Des analyses de la variance (one way) ont été effectuées en utilisant cette mesure - contribution relative de la Belgique - comme variable indépendante et les variables d’identification régionale, nationale et européenne, ainsi que les variables de perception du statut de la Belgique et du pouvoir décisionnel de la Belgique en variables dépendantes. Aucune différence significative ne s’est dégagée de ces analyses. Pourtant, des analyses

similaires effectuées sur les évaluations des autres pays européens révèlent des différences significatives sur le statut perçu en fonction de la catégorie de contribution financière à propos de 8 pays sur 15 et des différences sur le jugement de pouvoir décisionnel en fonction de la contribution financière à propos de 7 pays sur 15. Dans les deux cas, ces différences vont dans le sens attendu : les personnes qui classent un pays parmi les pays dont la contribution financière est négative ont tendance à lui attribuer un statut et un pouvoir décisionnel inférieurs à celles qui le classent dans les deux autres catégories.

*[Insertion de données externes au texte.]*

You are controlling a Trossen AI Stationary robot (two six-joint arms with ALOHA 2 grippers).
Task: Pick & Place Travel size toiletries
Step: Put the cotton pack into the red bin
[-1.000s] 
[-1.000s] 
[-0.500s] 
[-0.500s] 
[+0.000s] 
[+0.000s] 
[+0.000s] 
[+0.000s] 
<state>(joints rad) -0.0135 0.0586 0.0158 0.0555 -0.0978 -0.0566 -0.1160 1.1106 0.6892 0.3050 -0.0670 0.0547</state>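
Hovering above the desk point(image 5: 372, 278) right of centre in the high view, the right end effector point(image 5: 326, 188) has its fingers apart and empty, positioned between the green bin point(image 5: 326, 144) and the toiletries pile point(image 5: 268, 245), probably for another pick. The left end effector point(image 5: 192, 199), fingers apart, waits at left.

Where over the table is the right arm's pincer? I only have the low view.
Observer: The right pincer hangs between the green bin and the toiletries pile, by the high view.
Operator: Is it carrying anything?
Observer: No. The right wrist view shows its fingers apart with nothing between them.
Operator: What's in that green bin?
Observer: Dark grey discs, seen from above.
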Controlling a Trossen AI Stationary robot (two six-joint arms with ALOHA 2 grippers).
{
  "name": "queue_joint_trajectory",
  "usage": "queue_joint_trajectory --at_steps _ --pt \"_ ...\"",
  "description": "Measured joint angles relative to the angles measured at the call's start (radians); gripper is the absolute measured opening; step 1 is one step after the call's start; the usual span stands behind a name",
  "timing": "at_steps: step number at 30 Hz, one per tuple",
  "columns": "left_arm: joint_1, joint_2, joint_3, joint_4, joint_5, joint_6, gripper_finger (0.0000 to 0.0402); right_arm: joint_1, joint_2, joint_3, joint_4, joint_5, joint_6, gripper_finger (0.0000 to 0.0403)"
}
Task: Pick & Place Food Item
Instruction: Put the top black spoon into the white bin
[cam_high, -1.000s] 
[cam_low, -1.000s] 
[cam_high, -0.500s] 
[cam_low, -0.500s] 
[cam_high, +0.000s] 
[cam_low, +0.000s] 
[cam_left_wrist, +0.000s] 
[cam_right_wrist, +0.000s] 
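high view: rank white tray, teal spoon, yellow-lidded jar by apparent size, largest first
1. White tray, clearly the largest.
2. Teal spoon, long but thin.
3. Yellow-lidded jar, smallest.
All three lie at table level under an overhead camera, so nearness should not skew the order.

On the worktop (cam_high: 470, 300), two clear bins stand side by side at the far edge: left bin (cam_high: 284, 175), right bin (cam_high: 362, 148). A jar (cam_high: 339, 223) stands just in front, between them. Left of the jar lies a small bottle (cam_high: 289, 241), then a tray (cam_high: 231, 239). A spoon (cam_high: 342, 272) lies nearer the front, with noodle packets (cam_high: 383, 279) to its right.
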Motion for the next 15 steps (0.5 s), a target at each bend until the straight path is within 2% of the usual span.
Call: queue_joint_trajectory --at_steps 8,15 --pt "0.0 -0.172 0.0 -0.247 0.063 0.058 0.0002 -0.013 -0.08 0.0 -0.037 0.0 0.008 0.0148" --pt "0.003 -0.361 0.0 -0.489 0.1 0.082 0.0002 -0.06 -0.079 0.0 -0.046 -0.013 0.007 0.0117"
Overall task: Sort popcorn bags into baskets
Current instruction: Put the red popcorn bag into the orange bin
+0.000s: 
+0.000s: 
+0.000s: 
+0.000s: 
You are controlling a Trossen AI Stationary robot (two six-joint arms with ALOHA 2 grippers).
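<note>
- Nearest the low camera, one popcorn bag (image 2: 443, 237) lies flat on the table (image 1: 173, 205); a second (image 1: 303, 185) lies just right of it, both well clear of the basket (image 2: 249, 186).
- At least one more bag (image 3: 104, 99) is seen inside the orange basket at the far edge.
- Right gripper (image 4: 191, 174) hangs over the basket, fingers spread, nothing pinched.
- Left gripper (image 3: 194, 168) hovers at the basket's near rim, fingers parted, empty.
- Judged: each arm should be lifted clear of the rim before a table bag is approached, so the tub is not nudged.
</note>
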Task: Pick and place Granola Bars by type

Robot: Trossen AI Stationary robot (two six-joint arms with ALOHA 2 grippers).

Mais cette tendance ne s’observe pas pour la Belgique. Des analyses supplémentaires montrent que cette variable est bien liée à la perception des intérêts nationaux (voir section 7). Paradoxalement, les personnes qui classent la Belgique parmi les pays qui reçoivent plus de l’Union Européenne qu’ils n’y contribuent considèrent moins que l’intégration européenne va promouvoir les intérêts de leur nation (M = 6.06a) que celles qui la classent parmi les pays ‘en équilibre’ (7.18b) ou parmi les pays qui contribuent plus qu’ils ne reçoivent (7.27b. F (2, 105) = 3.68 ; p = .03). Ce résultat pourrait s’expliquer par la crainte, que pourraient ressentir les personnes qui perçoivent la Belgique comme bénéficiaire de son appartenance à l’UE, d’un changement des critères de contribution et de redistribution des budgets entre les Etats membres en sa défaveur. Plus probablement, il pourrait être interprété comme une tendance relativement stable de certains sujets à exprimer à travers leurs réponses un point de vue pessimiste concernant la Belgique.